Once a centre of Afghan culture, Sufism seems to have disappeared in the maelstrom of war and upheaval. But still it survives

by Annika Schmeding + BIO

A Sufi poetry gathering, Kabul. All photos supplied and © the author

My introduction into the world of Afghanistan’s Sufism began in 2015, over lunch with my friend Rohullah, the director of a research institute in Kabul. I had been working in Afghanistan in various sectors from government to nongovernmental jobs, and had returned to explore topics for a PhD that I had embarked on, a year prior.

I asked what had happened to Afghanistan’s Sufis. Were they all gone? Afghanistan had, after all, once been the cradle of mystic interpretations of Islam, the place of origin of Mawlana Jalaluddin Balkhi, known in the West as Rumi. Had the Sufis disappeared in the exodus precipitated by successive wars that had engulfed Afghanistan since the late 1970s? Or had they been replaced by more radical and austere forms of Islam, as some analysts speculated? Rohullah laughed. ‘They are still here,’ he said. ‘You foreigners just don’t ask about them. All you care about is gender, counter-insurgency and nation-building.’

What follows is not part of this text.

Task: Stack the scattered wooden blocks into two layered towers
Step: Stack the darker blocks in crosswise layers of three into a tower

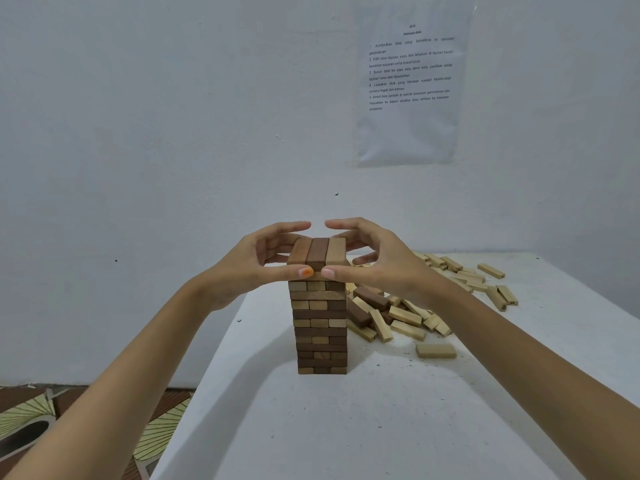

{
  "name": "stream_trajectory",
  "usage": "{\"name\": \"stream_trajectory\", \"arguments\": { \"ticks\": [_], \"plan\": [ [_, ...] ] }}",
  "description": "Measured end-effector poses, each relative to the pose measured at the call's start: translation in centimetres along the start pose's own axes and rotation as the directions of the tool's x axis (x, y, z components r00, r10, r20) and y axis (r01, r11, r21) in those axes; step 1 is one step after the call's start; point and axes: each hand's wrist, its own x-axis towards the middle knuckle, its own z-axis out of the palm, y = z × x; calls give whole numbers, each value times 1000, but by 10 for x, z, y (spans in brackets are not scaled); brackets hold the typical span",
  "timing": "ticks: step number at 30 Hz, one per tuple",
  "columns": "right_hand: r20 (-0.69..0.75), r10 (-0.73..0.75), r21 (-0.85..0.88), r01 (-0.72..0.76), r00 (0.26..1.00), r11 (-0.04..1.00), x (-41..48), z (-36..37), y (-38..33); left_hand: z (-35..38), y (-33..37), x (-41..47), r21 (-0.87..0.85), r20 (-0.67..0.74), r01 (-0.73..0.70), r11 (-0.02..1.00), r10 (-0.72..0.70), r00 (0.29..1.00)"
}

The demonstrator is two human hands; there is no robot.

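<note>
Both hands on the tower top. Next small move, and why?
Probably a light front-to-back squeeze to square the top layer. The left hand and right hand bracket its three blocks, thumbs on the near ends, fingers curled over the far side. The tower beneath looks straight, and the loose pile lies to its right.

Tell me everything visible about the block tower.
The tower stands upright on the white table. It is built of wooden blocks, dark and pale mixed, three per layer, with the layers crossing. The top layer shows two brown blocks and one pale. The left hand and right hand pinch it, thumbs at its near face.
</note>
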Motion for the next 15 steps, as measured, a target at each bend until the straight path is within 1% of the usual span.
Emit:
{"name": "stream_trajectory", "arguments": {
  "ticks": [3, 5, 8, 12, 13, 15],
  "plan": [
    [14, -4, -12, 4, 1000, 1000, -1, -1, 1, -3, -3, 0, 4, 35, 13, 1000, -13, 999],
    [12, -2, 10, 2, 1000, 1000, -2, -4, 0, -4, -2, -2, -15, 11, -3, 1000, 3, 1000],
    [-5, 10, 75, -10, 1000, 997, -4, -12, -3, -3, 10, -3, -48, -128, -48, 998, 42, 991],
    [-77, -2, 97, 9, 997, 995, -7, -25, -11, 9, 51, -3, -55, -345, -183, 982, 153, 926],
    [-106, -9, 94, 19, 994, 995, -9, -29, -14, 15, 63, -4, -49, -375, -222, 974, 188, 908],
    [-149, -22, 92, 36, 989, 995, -13, -38, -19, 33, 85, -8, -10, -391, -287, 958, 260, 883]
  ]
}}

Any cursory look through titles in bookstores or newspaper headlines on Afghanistan substantiated Rohullah’s insight: Western policymakers, journalists and most researchers tended to nurture the kinds of knowledge about Afghanistan that informed policy, and for that purpose Sufis were not particularly useful. But even when searching regionally for literature on Afghanistan’s Sufis, all I could find were texts on the historical prevalence and importance of Sufis, though nothing about their present-day lives and struggles.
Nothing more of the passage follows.